→ **Work order**
Every line of the following records that includes "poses" should be copied.

***** Data provided *****

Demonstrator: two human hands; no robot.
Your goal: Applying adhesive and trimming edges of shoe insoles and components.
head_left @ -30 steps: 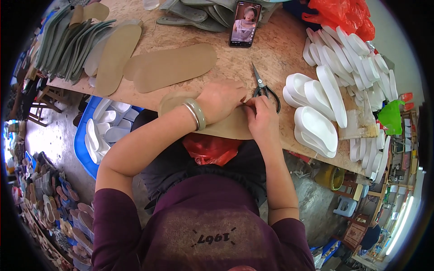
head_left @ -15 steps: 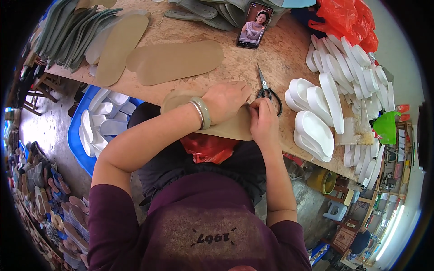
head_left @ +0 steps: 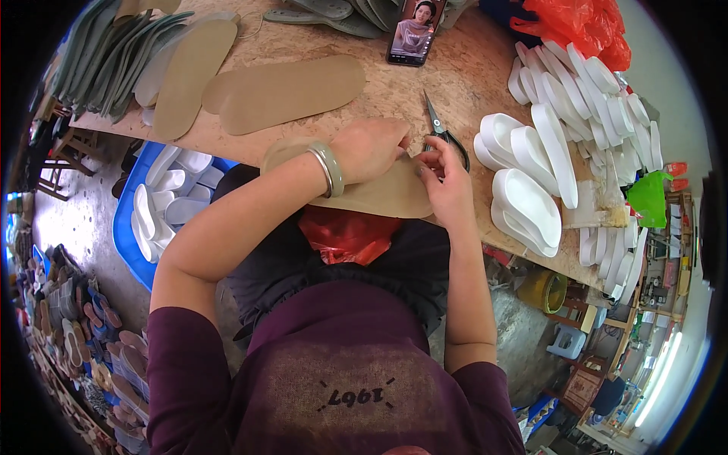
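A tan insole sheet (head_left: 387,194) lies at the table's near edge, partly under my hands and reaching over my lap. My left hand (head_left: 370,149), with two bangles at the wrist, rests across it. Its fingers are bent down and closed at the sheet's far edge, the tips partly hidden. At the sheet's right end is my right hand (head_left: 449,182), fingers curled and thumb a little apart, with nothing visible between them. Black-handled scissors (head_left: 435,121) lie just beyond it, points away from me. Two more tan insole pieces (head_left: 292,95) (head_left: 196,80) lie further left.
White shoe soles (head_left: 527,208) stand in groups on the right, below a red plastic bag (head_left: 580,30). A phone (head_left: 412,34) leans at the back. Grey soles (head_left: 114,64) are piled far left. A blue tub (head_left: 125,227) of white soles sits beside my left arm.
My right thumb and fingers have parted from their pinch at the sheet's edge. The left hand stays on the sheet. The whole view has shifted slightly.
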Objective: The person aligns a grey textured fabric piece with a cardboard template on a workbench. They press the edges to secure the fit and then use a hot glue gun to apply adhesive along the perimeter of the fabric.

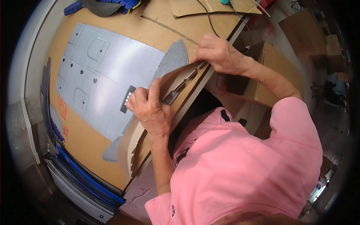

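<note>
While one person in a pink shirt [243,168] faced a brown work table [86,150], the head view showed one grey sheet [122,56] lying flat on it, the landmark for all that follows. Along the sheet's near edge, one curved brown flap [126,146] with a notched rim stood raised; whether the two were joined could not be told. Two bare hands were closed on this flap: the left hand [152,112] grasped it about halfway along, and the right hand [217,54] gripped its upper right end. Four dark studs [81,71] ran in a row across the sheet's left part, and one black label [128,99] lay on its lower right part. Two grey tabs [178,56] stuck out, one at each end of its near edge. Below the sheet sat one stack of boards [80,187], too tightly layered to count.
</note>
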The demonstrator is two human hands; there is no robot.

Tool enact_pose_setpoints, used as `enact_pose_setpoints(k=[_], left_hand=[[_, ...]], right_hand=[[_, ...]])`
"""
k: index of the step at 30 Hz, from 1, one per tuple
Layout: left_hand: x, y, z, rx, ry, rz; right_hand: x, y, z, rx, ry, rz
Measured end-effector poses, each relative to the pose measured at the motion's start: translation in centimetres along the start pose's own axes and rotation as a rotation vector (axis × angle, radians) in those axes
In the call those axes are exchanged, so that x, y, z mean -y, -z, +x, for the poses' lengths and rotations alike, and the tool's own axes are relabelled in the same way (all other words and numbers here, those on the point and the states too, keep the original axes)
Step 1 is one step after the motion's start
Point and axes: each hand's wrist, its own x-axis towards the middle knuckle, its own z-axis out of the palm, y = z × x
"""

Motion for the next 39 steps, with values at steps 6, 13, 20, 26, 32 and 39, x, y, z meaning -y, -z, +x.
enact_pose_setpoints(k=[6,13,20,26,32,39], left_hand=[[0.4,-0.2,-0.1,-0.015,-0.049,-0.028],[0.4,-0.4,-0.1,-0.028,-0.045,-0.007],[0.0,-0.4,-0.3,-0.020,-0.079,0.000],[-0.4,0.3,-0.2,-0.007,-0.125,-0.032],[0.4,0.1,-0.3,-0.073,-0.067,-0.119],[0.4,-0.3,-0.4,-0.068,-0.044,-0.107]], right_hand=[[0.0,0.1,-1.9,-0.018,0.063,-0.068],[0.4,0.9,-1.7,0.045,-0.249,0.245],[0.5,-0.2,-3.4,-0.104,-0.193,0.106],[0.4,-2.4,-5.5,-0.273,-0.171,0.095],[1.5,1.1,-2.9,-0.070,-0.313,0.236],[1.5,-0.1,-2.9,-0.069,-0.323,0.185]])
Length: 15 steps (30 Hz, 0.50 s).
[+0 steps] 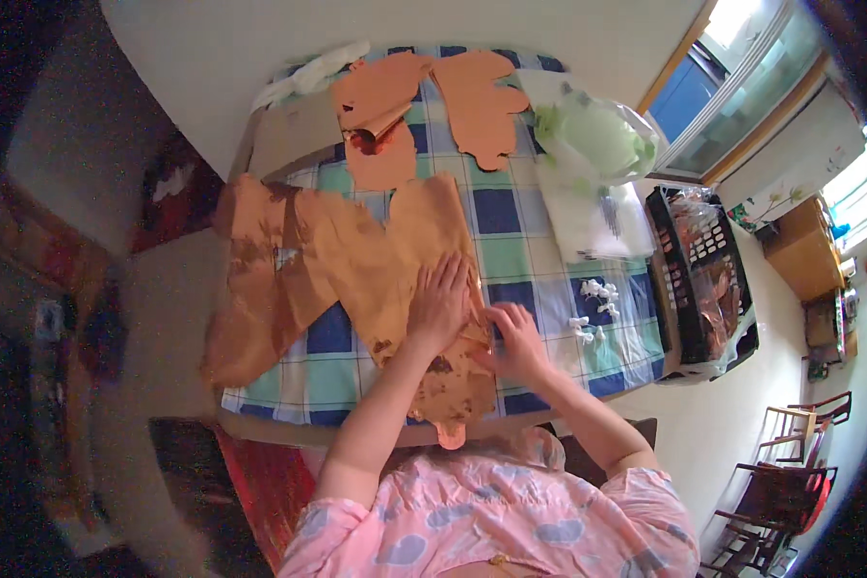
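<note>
A large copper-coloured foil sheet [352, 246], looking like a flat, uninflated foil balloon, lies across the near half of the table. Its right part is folded into a long strip that reaches the near edge, where a small rounded tab [450, 435] hangs over. My left hand [441, 299] lies flat on this strip, fingers stretched out and pointing away from me. Just right of it, my right hand [515, 342] is at the strip's right edge, fingers bent and apart, thumb reaching onto the foil. Nothing shows in its grasp.
More salmon-coloured foil shapes [477, 101] lie at the far side. A clear bag with green contents [597, 140] rests on white sheets at far right. Small white pieces [602, 294] lie on the checked tablecloth [511, 241]. Beside the table's right edge stands a black crate [679, 279] with packages.
</note>
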Each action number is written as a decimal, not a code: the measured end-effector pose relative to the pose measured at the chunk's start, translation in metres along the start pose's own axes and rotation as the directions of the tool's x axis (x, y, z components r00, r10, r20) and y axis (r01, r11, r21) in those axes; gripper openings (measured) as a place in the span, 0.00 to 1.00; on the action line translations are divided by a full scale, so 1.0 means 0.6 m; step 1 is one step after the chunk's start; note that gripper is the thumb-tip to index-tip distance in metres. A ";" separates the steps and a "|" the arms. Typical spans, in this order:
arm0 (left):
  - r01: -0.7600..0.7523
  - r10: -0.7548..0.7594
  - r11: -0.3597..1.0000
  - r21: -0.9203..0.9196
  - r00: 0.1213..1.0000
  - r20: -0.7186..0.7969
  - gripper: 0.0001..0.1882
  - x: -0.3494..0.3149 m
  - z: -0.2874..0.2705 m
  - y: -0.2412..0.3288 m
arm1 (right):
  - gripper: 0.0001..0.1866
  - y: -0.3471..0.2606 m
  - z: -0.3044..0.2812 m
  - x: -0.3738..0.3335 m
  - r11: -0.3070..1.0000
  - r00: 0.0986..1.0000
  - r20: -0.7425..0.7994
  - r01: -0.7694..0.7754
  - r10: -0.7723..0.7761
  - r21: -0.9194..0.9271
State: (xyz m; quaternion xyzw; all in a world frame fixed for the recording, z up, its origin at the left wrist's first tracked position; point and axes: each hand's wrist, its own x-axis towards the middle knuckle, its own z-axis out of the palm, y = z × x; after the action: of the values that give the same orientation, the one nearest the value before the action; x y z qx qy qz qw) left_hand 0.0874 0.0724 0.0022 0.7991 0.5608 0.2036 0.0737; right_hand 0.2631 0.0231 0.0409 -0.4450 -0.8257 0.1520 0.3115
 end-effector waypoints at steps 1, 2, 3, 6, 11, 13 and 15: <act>0.006 -0.006 1.000 0.003 1.000 0.013 0.27 0.001 -0.002 0.003 | 0.21 -0.007 0.005 -0.018 1.000 1.000 0.004 -0.006 0.006 0.001; 0.008 -0.008 1.000 0.000 1.000 0.019 0.27 0.002 -0.005 0.004 | 0.20 -0.013 0.009 -0.036 0.998 0.998 0.024 -0.054 0.055 -0.046; 0.004 -0.004 1.000 -0.007 1.000 0.008 0.27 0.003 -0.004 0.003 | 0.19 -0.017 0.014 -0.052 0.990 0.994 0.041 -0.101 0.105 -0.094; -0.005 0.005 1.000 -0.025 1.000 -0.026 0.27 0.004 0.000 0.002 | 0.14 -0.015 0.020 -0.092 0.997 0.995 0.059 -0.073 0.075 -0.021; -0.025 0.021 0.998 -0.051 0.997 -0.077 0.27 0.000 0.005 -0.001 | 0.10 -0.023 -0.017 -0.126 0.992 0.979 0.160 -0.123 0.125 -0.025; -0.015 0.017 0.999 0.028 0.998 -0.063 0.27 0.003 0.011 0.003 | 0.09 -0.046 -0.058 -0.110 0.983 0.961 0.209 -0.185 0.178 0.015; -0.001 0.002 1.000 0.025 1.000 -0.023 0.27 0.008 0.010 0.012 | 0.07 -0.075 -0.118 -0.051 0.929 0.986 0.082 -0.167 0.148 0.331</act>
State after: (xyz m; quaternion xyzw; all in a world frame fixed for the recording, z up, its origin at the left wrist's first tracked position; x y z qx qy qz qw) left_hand 0.0976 0.0748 0.0006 0.7979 0.5637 0.2058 0.0569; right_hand 0.2929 -0.0290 0.1071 -0.4455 -0.7576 0.3276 0.3468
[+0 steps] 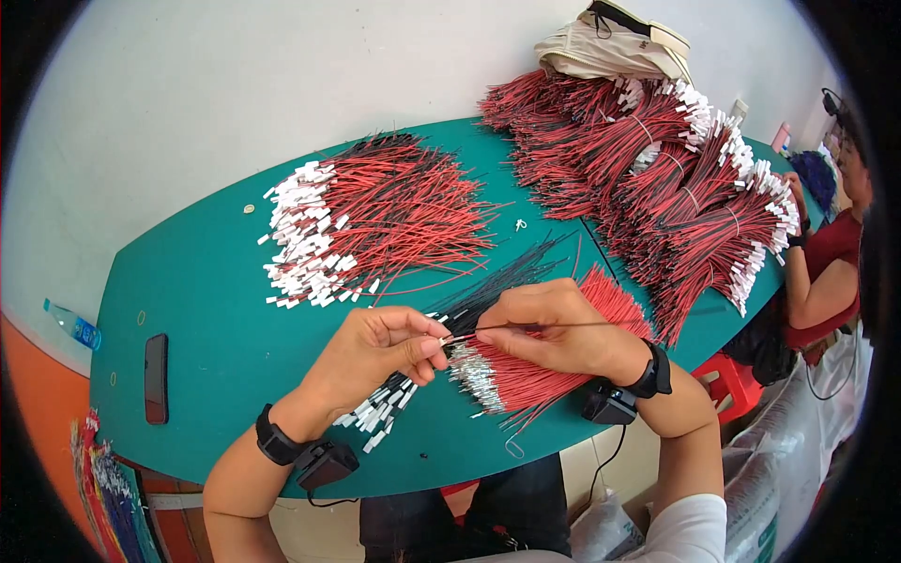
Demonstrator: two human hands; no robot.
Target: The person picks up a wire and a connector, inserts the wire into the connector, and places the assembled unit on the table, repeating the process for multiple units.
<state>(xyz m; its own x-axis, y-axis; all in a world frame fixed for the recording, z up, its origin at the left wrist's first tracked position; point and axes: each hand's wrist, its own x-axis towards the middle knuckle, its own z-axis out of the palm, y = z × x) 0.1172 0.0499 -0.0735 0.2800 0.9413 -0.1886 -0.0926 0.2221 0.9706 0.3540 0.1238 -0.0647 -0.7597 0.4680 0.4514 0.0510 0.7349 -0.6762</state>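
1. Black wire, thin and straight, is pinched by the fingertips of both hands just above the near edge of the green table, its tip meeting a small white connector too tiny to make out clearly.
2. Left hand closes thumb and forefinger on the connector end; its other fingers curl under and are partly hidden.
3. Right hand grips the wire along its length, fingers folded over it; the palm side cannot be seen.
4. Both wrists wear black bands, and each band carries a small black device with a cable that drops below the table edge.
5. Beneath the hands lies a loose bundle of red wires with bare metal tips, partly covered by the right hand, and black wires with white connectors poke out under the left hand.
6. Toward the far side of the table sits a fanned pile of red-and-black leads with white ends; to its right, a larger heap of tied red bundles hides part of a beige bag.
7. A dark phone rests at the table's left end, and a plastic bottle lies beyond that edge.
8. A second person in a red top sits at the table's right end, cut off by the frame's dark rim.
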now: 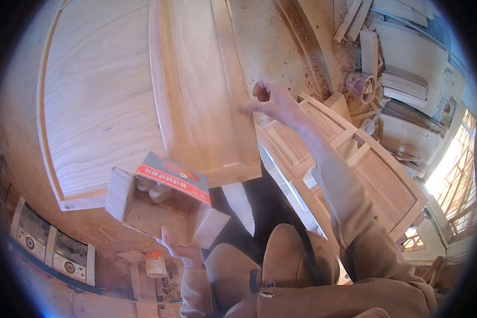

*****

→ **Answer below**
Measured end-effector poses, each relative to the pose measured at the motion's start: translation in centimetres along the start pose's own axes and rotation as a rotation vector (axis × angle, radians) in those axes
In the call those axes are exchanged, so that x, y, z mean -y, -z, +x, for the poses' lengths and rotations alike, and the tool's own axes are relabelled in the same way (all other words and numbers here, those on the point and the states too, keep the original axes)

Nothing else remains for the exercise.